[Mlir-commits] [mlir] [MLIR][NVVM] Update Wgmma.fence Ops to use intrinsics (PR #120956)

Mon Dec 23 03:10:03 PST 2024

https://github.com/Wolfram70 updated https://github.com/llvm/llvm-project/pull/120956

>From 21a06ab2a41fbb4789ca3ca941316f4a6bcf4e0f Mon Sep 17 00:00:00 2001
From: Srinivasa Ravi <srinivasar at nvidia.com>
Date: Wed, 18 Dec 2024 14:26:49 +0530
Subject: [PATCH] [MLIR][NVVM] Update Wgmma.fence Ops to use intrinsics

This patch updates the WgmmaFenceAlignedOp, WgmmaGroupSyncAlignedOp, and
WgmmaWaitGroupSyncOp Ops in the NVVM Dialect to lower to the
corresponding intrinsics instead of inline-ptx.

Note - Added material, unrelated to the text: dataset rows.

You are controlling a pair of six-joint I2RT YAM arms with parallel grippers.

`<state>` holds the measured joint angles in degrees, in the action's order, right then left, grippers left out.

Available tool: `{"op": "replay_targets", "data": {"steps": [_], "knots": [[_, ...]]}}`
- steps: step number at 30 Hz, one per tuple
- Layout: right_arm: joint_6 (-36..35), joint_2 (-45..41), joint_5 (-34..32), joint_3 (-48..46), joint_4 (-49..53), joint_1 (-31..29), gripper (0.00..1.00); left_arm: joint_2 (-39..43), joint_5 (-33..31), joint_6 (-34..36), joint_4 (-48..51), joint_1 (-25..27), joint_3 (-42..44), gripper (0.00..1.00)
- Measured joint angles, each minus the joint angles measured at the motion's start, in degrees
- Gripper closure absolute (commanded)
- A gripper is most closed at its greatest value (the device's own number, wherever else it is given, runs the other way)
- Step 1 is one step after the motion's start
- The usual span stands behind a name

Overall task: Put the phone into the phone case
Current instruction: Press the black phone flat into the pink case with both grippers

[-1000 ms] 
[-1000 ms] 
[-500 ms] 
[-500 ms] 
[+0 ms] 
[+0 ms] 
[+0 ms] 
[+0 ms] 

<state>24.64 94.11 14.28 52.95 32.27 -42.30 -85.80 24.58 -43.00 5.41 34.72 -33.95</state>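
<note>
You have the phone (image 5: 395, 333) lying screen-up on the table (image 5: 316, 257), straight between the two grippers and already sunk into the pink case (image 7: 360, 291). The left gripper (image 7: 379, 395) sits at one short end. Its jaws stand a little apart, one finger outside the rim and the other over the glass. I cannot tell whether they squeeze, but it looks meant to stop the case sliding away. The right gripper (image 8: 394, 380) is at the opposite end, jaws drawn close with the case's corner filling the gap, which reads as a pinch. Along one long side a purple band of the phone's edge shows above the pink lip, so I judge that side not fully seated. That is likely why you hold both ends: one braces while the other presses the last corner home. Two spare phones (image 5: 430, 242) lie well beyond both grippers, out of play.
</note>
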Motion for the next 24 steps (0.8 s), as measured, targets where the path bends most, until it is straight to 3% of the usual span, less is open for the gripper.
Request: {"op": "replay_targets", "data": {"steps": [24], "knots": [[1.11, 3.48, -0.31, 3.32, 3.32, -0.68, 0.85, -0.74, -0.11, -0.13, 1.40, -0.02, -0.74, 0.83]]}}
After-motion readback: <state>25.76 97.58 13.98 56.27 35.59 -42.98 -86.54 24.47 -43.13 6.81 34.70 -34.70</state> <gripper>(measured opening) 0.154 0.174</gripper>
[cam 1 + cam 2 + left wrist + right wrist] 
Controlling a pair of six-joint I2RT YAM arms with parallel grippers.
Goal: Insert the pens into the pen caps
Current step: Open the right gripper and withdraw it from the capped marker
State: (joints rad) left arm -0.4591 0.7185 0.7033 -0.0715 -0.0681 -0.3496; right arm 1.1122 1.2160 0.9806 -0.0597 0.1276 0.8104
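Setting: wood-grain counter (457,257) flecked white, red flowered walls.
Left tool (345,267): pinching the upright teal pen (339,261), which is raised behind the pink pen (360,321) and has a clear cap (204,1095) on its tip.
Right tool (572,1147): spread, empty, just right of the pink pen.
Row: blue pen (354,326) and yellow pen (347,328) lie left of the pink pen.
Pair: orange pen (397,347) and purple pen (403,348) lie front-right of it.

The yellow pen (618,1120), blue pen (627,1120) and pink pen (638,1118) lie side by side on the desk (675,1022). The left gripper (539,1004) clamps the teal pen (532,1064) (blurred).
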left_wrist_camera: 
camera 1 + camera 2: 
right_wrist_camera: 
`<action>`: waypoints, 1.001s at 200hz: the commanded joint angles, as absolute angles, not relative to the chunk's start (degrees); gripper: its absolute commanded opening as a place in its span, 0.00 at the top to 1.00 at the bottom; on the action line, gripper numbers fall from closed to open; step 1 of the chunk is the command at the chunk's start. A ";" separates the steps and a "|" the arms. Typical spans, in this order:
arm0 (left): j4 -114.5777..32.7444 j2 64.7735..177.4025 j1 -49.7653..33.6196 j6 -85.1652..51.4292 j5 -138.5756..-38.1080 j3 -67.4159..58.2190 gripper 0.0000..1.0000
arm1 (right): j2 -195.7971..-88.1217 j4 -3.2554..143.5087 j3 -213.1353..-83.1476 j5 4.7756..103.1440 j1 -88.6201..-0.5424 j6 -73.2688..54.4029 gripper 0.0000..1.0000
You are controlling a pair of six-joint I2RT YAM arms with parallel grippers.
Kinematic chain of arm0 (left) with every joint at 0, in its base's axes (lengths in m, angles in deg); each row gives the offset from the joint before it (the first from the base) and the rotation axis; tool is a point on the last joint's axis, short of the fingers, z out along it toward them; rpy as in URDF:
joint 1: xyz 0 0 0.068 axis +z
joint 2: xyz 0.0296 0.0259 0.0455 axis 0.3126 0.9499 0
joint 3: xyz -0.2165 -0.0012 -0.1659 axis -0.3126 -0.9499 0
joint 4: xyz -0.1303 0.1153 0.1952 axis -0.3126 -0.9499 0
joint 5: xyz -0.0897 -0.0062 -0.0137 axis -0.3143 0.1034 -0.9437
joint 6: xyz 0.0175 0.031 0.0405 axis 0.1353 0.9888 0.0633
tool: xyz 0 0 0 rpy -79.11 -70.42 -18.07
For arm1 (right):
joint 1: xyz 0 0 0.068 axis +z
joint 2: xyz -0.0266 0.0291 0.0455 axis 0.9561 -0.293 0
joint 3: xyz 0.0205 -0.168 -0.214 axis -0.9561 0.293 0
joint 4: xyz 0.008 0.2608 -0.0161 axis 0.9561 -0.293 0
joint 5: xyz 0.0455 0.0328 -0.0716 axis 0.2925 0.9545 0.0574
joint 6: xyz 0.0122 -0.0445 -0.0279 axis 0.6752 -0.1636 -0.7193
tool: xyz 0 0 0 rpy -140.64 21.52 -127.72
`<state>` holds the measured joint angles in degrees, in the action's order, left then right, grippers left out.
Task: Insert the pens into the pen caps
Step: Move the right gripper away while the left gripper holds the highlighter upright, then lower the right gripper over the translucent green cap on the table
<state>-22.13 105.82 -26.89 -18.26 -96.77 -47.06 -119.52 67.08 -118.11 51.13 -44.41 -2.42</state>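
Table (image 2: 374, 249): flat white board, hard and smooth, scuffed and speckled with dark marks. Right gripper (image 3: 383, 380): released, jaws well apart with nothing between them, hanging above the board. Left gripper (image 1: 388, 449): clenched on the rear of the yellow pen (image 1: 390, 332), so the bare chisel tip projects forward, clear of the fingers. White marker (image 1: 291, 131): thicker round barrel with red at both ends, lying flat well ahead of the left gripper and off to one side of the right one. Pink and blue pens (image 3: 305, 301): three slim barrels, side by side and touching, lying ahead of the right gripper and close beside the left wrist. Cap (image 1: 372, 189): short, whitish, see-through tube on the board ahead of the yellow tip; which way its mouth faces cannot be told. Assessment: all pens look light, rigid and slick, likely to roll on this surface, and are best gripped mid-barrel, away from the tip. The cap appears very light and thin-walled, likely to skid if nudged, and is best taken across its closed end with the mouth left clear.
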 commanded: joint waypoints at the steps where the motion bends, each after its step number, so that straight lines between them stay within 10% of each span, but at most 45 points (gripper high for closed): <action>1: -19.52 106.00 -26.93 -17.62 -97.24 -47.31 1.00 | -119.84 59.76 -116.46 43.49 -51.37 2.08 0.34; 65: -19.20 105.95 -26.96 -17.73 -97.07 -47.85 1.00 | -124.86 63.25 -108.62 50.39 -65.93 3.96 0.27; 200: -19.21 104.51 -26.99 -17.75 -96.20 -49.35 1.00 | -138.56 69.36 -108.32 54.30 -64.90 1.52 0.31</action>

The existing test under Conversion/NVVMToLLVM is updated to check for
the new patterns and separate tests are added under Target/LLVMIR to
verify the lowered intrinsics.
---
 mlir/include/mlir/Dialect/LLVMIR/NVVMOps.td   | 20 +++++++-------
 mlir/include/mlir/Dialect/NVGPU/IR/NVGPU.td   |  2 +-
 .../Conversion/NVVMToLLVM/nvvm-to-llvm.mlir   | 14 +++++-----
 mlir/test/Target/LLVMIR/nvvmir.mlir           | 26 +++++++++++++++++++
 4 files changed, 43 insertions(+), 19 deletions(-)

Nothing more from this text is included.